◆ **Task details**: Your job is to return every line in the data holding the string "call".

------ Data for this task

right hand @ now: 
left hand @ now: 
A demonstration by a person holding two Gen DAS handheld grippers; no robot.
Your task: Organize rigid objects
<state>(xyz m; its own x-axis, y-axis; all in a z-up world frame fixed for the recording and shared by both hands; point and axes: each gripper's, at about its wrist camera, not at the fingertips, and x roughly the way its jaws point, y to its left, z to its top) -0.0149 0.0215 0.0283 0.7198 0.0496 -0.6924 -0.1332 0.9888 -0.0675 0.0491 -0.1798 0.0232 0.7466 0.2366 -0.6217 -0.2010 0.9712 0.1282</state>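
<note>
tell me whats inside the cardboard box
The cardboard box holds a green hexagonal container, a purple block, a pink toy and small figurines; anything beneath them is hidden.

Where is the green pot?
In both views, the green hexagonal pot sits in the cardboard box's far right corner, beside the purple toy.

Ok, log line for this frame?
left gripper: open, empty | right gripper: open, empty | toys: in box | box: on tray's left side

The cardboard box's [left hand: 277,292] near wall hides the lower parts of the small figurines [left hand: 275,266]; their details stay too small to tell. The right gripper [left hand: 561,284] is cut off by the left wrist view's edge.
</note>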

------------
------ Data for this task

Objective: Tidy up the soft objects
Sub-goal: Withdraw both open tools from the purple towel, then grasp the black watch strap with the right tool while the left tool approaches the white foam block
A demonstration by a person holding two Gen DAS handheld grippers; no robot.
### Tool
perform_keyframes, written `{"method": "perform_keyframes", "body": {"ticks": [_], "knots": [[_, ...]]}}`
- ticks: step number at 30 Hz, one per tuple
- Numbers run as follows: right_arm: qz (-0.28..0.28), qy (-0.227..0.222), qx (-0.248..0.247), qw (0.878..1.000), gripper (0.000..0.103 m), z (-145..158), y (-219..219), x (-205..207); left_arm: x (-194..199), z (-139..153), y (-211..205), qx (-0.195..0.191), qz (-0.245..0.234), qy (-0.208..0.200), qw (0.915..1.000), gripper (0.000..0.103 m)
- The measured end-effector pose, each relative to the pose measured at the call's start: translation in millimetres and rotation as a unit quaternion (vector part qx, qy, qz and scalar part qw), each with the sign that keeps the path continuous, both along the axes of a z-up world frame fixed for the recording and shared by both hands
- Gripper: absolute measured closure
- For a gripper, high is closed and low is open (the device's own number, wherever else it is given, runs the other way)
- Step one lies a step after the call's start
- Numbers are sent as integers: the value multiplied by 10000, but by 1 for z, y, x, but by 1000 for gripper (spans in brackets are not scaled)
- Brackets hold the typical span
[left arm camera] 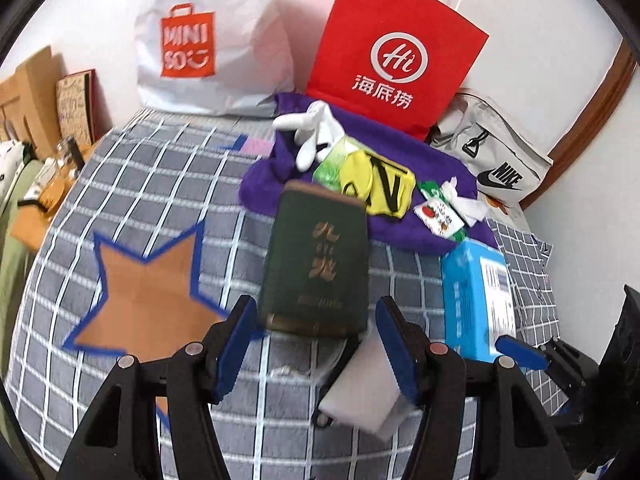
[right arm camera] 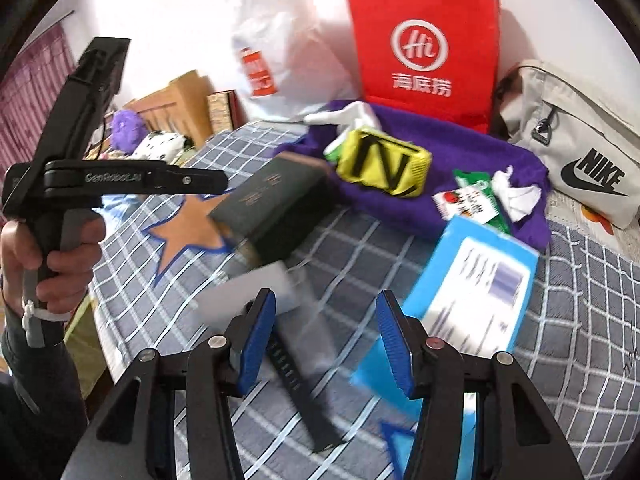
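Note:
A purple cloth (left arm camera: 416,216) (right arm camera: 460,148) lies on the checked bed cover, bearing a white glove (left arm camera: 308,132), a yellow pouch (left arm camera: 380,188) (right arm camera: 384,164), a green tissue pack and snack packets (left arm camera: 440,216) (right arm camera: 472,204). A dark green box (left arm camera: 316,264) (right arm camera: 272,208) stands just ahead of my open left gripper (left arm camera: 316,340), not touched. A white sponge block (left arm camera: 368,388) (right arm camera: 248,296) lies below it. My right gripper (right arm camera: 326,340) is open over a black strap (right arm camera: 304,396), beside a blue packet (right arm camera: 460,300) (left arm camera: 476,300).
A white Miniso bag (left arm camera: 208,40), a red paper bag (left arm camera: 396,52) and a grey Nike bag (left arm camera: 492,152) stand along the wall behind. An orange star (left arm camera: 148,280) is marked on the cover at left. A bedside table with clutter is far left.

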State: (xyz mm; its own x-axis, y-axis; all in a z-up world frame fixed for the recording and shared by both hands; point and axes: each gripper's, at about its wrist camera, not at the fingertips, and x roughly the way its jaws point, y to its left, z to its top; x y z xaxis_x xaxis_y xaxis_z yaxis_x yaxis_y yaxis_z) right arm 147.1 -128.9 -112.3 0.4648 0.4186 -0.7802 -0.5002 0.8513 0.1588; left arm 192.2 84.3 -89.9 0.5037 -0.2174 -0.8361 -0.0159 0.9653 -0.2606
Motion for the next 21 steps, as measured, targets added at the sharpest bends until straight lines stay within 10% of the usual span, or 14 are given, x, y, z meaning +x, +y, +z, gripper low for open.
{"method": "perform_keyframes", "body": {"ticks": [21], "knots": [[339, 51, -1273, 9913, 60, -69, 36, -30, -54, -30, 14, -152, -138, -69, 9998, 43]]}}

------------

◆ **The answer**:
- The measured end-effector pose, each relative to the pose measured at the call's start: translation in millimetres and rotation as a unit quaternion (vector part qx, qy, qz and scalar part qw), each with the sign that keeps the path continuous, both along the axes of a z-up world frame fixed for the recording and shared by both hands
- Step one lies a step after the call's start

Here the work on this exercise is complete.